• Recorded information
|---|
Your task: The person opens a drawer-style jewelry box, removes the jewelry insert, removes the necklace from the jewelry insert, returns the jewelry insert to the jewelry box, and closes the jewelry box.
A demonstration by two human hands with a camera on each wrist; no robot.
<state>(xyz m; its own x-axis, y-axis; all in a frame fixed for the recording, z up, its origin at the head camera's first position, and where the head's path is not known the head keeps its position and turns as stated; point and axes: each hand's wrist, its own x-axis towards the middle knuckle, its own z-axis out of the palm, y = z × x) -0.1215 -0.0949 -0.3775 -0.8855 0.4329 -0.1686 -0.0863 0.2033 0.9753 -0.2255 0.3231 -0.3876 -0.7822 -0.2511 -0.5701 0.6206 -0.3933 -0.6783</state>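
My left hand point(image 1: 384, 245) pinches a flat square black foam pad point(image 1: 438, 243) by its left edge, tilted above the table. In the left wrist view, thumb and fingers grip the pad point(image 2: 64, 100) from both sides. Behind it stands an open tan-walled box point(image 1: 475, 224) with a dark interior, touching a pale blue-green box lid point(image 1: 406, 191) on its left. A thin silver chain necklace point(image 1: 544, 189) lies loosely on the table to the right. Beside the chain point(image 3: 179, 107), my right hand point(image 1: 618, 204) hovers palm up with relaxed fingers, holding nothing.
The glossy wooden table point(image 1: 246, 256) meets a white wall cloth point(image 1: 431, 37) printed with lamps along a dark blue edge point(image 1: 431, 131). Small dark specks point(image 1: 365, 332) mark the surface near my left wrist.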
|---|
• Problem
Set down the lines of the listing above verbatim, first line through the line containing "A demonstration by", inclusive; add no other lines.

• Answer to this exercise
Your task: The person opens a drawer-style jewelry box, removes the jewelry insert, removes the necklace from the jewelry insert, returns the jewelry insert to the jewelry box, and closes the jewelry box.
A demonstration by two human hands with a camera on each wrist; no robot.

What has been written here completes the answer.